Reputation: 523
I want to make a random sample selection in python from the following df such that at least 65% of the resulting sample should have color yellow and cumulative sum of the quantities selected to be less than or equals to 18.
Original Dataset:
Date Id color qty
02-03-2018 A red 5
03-03-2018 B blue 2
03-03-2018 C green 3
04-03-2018 D yellow 4
04-03-2018 E yellow 7
04-03-2018 G yellow 6
04-03-2018 H orange 8
05-03-2018 I yellow 1
06-03-2018 J yellow 5
I have got total qty. selected condition covered but stuck on how to move forward with integrating the % condition:
df2 = df1.sample(n=df1.shape[0])
df3= df2[df2.qty.cumsum() <= 18]
Required dataset:
Date Id color qty
03-03-2018 B blue 2
04-03-2018 D yellow 4
04-03-2018 G yellow 6
06-03-2018 J yellow 5
Or something like this:
Date Id color qty
02-03-2018 A red 5
04-03-2018 D yellow 4
04-03-2018 E yellow 7
05-03-2018 I yellow 1
Any help would be really appreciated!
Thanks in advance.
Upvotes: 4
Views: 5933
Reputation: 1614
Filter rows with 'yellow'
and select a random sample of at least 65% of your total sample size
import random
yellow_size = float(random.randint(65,100)) / 100
df_yellow = df3[df3['color'] == 'yellow'].sample(yellow_size*sample_size)
Filter rows with other colors and select a random sample for the remaining of your sample size.
others_size = 1 - yellow_size
df_others = df3[df3['color'] != 'yellow].sample(others_size*sample_size)
Combine them both and shuffle the rows.
df_sample = pd.concat([df_yellow, df_others]).sample(frac=1)
UPDATE:
If you want to check for both conditions simultaneously, this could be one way to do it:
import random
df_sample = df
while sum(df_sample['qty']) > 18:
yellow_size = float(random.randint(65,100)) / 100
df_yellow = df[df['color'] == 'yellow'].sample(yellow_size*sample_size)
others_size = 1 - yellow_size
df_others = df[df['color'] != 'yellow'].sample(others_size*sample_size)
df_sample = pd.concat([df_yellow, df_others]).sample(frac=1)
Upvotes: 3
Reputation: 67
I think this example help you. I add columns df2['yellow_rate'] and calculate rate. You only check df2.iloc[df2.shape[0] - 1]['yellow_rate'] value.
df1=pd.DataFrame({'id':['A','B','C','D','E','G','H','I','J'],'color':['red','bule','green','yellow','yellow','yellow','orange','yellow','yellow'], 'qty':[5,2, 3, 4, 7, 6, 8, 1, 5]})

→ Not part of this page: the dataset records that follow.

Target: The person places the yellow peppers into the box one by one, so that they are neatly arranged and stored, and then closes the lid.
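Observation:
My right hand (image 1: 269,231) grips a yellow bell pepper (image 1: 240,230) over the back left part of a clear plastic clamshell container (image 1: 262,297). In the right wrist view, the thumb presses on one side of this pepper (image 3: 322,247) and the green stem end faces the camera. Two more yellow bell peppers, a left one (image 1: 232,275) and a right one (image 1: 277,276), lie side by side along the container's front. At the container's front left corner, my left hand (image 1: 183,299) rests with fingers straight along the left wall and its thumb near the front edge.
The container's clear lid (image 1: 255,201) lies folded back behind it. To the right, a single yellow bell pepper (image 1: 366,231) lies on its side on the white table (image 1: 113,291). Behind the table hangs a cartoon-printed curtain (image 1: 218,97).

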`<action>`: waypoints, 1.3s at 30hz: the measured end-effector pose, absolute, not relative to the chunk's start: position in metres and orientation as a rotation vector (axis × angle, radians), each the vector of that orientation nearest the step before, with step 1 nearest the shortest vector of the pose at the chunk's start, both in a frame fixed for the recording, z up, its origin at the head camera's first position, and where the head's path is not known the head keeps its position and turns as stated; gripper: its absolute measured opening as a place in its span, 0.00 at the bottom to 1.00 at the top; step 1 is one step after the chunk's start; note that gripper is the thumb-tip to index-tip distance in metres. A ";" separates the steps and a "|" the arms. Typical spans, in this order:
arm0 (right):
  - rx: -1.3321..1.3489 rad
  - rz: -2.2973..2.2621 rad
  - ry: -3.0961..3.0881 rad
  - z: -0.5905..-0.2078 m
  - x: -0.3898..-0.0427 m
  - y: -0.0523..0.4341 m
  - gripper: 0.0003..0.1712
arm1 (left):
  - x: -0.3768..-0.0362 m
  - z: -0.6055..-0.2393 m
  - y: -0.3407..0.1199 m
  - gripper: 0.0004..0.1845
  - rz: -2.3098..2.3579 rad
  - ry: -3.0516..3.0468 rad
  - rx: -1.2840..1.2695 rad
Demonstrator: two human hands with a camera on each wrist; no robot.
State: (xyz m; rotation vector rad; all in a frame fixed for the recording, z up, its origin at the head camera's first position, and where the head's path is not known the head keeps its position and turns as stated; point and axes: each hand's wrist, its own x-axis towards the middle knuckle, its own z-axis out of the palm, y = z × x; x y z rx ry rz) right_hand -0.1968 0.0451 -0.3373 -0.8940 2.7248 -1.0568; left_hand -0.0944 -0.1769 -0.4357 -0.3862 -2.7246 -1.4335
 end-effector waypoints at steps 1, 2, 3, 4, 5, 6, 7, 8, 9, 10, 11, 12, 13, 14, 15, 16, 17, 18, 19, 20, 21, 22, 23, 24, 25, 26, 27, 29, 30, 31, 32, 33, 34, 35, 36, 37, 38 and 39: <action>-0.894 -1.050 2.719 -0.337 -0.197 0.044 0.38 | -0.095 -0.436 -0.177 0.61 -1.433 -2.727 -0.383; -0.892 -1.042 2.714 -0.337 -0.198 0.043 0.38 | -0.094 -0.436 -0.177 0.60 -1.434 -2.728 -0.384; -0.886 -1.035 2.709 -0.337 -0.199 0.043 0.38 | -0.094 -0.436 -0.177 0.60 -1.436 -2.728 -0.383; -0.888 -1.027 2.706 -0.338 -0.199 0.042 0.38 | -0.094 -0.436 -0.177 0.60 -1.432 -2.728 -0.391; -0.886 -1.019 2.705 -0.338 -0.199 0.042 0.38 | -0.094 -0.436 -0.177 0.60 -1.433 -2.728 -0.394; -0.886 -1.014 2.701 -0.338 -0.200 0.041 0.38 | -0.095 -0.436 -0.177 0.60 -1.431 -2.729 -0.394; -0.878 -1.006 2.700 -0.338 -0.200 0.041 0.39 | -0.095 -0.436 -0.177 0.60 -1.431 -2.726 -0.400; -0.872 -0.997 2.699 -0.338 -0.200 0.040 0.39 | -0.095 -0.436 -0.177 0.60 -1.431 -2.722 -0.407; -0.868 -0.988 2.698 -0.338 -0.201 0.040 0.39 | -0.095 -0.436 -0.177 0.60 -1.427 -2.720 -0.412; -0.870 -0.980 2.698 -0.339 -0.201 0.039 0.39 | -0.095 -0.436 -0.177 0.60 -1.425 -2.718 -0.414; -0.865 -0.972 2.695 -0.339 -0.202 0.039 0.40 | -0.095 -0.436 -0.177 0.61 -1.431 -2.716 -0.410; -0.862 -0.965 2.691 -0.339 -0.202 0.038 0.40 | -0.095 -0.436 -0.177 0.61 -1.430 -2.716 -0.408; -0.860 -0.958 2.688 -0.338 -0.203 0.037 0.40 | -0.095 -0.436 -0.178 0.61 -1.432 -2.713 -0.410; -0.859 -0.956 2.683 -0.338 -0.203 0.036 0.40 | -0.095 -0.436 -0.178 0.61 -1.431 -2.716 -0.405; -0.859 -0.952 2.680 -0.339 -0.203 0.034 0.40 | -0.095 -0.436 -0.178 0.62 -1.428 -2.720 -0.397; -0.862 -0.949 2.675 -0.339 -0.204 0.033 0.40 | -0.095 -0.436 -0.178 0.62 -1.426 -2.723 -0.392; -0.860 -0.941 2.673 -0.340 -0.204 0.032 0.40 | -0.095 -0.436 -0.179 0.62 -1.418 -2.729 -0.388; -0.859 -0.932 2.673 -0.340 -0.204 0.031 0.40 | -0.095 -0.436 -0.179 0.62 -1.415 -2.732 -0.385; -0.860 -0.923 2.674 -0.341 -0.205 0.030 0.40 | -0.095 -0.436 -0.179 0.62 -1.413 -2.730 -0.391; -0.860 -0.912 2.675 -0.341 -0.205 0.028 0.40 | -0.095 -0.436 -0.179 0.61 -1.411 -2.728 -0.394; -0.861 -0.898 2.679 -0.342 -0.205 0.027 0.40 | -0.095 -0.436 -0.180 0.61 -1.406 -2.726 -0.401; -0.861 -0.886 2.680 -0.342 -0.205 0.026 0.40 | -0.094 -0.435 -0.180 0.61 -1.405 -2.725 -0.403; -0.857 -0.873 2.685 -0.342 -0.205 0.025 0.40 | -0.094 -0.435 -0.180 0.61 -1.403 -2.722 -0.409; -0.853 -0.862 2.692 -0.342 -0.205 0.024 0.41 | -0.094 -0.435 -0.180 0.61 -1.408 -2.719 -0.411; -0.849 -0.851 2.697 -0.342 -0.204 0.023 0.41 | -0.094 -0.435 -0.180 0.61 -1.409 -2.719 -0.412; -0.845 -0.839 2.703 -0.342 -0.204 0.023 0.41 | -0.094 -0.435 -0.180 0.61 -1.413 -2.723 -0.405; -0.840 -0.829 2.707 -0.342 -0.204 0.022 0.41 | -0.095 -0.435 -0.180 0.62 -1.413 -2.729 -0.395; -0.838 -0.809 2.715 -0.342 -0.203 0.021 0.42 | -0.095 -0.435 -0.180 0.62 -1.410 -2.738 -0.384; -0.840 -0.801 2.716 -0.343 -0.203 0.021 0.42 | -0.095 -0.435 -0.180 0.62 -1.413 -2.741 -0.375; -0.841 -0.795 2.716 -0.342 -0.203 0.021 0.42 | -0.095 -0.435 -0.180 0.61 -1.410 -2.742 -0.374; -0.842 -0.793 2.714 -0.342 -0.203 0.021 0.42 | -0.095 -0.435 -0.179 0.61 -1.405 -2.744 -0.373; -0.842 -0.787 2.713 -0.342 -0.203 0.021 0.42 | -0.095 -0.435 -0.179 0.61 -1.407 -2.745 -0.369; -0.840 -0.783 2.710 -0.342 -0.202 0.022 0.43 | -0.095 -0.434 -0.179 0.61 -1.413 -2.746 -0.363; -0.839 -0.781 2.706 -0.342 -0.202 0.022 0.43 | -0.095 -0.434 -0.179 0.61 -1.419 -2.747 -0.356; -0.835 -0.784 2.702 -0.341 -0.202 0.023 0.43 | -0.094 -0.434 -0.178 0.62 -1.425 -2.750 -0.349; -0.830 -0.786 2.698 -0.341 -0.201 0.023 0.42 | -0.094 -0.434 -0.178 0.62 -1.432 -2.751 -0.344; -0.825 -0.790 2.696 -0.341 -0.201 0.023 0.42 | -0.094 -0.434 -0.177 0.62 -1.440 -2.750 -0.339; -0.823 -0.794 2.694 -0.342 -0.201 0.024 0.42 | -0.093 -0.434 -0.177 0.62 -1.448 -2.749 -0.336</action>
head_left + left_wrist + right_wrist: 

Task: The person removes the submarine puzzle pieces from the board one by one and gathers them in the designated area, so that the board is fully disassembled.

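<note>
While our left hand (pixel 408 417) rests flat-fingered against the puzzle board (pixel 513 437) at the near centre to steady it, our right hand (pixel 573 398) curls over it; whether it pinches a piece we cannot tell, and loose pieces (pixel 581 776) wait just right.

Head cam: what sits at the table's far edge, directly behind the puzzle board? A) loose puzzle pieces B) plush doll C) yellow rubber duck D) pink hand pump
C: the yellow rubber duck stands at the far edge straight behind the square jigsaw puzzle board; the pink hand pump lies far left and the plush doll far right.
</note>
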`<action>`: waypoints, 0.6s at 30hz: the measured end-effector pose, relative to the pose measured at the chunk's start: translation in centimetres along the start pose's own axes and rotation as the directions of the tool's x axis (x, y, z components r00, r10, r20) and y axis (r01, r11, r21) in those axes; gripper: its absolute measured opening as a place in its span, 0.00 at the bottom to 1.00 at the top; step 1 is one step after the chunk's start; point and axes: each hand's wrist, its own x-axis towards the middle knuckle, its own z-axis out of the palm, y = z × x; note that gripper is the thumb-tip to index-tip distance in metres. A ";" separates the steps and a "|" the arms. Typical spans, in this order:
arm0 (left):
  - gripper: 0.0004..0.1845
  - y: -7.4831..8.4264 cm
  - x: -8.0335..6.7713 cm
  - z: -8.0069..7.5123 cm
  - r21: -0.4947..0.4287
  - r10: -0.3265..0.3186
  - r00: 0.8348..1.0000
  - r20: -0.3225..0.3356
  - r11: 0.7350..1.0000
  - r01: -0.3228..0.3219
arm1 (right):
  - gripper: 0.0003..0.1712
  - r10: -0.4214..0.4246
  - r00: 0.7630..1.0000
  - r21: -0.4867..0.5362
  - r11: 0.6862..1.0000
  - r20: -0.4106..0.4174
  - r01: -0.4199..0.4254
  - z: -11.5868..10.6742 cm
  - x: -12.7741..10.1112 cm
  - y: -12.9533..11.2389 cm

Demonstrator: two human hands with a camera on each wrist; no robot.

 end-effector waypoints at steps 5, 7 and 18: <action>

df2 = df1.sample(n=df1.shape[0])
df2['yellow_rate'] = df2[df2.qty.cumsum() <= 18]['color'].apply( lambda x : 1 if x =='yellow' else 0)
df2 = df2.dropna().append(df2.sum(numeric_only=True)/ df2.count(numeric_only=True), ignore_index=True)
Upvotes: 0
Reputation: 1508
I would use this package to over sample your yellows into a new sample that has the balance you want:
https://imbalanced-learn.readthedocs.io/en/stable/over_sampling.html
From there just randomly select items and check sum until you have the set you want.
Something less time complex would be binary searching a range the length of your data frame, and using the binary search term as your sample size, until you get the cumsum you want. The assumes the feature is symmetrically distributed.
Upvotes: 0